All cross country season this year, I was surrounded by the most incredible teammates. They pretty much took me under their wings. After practice, they drove me to pasta dinners, took me shopping and even got my favorite coffee with me.

It wasn’t until my senior teammates committed to great colleges that something hit me. I ran with these girls all summer and all season and did my best to keep up, and most of the time I did. By the time I would be a senior, could I run like them? Could I go on to compete in college like them?

There was no way I could have gotten my body in shape the way I did without my team. They pushed me during repeats and cranked up my mileage. They also taught me how to be comfortable with my body and confident in my ability, and I look forward to the day where I can share that with younger runners too as my years pass at school. It didn’t matter what I was wearing, how I did my hair or if I had makeup on. When I was racing, it was me, my team, and the course — nothing else.

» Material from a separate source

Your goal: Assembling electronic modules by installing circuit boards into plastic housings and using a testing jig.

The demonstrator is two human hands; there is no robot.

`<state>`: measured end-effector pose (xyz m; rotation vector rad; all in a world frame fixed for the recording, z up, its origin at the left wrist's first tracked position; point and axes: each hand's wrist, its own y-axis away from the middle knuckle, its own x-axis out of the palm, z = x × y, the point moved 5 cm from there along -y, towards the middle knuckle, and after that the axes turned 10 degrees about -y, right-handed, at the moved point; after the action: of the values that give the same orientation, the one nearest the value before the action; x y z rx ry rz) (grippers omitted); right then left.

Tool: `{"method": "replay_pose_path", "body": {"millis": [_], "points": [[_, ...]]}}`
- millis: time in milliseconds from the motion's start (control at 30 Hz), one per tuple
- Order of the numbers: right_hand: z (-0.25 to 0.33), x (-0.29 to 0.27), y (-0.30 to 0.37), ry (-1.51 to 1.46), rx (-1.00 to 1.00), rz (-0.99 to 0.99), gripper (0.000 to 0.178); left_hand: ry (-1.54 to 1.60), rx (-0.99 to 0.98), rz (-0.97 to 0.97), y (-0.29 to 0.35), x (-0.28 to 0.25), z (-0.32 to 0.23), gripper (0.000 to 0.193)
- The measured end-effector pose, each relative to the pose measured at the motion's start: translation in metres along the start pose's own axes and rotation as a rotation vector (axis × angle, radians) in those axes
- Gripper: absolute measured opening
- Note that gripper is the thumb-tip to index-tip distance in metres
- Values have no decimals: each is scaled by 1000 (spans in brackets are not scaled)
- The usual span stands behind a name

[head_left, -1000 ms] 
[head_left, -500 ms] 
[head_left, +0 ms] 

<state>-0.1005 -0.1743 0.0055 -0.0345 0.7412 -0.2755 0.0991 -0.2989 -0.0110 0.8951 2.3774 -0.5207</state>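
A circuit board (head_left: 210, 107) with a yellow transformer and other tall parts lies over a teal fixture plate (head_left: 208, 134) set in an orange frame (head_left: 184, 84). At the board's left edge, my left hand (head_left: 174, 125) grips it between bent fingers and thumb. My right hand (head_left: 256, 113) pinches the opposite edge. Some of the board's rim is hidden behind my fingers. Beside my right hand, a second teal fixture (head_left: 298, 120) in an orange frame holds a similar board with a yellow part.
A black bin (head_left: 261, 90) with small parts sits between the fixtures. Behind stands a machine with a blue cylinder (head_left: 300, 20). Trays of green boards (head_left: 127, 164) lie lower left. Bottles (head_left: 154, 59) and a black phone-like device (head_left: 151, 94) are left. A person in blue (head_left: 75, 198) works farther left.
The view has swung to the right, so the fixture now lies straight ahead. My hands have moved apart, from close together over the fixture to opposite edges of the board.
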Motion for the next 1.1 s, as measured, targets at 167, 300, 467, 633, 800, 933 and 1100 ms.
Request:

During the summer, I was working with a coach at a college soccer showcase camp, and he took me off the field for what I thought was going to be a college interest. Once I crossed the field to get to him, he asked me if I did another sport. I answered and told him that I ran competitively.  He stood over me and blatantly said, “You are not a soccer player. You are a runner, and you look like it.” Reading what he said, the statement doesn’t seem that bad, but after all my hard work that year, it tore me apart.

Recently, after many long conversations, prayers and sleepless nights, I finally decided to run track this spring over playing soccer. It makes me sad to think that everything I dreamed of as a little kid, like playing in the Women’s World Cup, will never come true, but I know that if I continued to play, I would be closing a wide open door for more success in running. Even though it is strange to leave something I have known for so long, I know this is what I really want.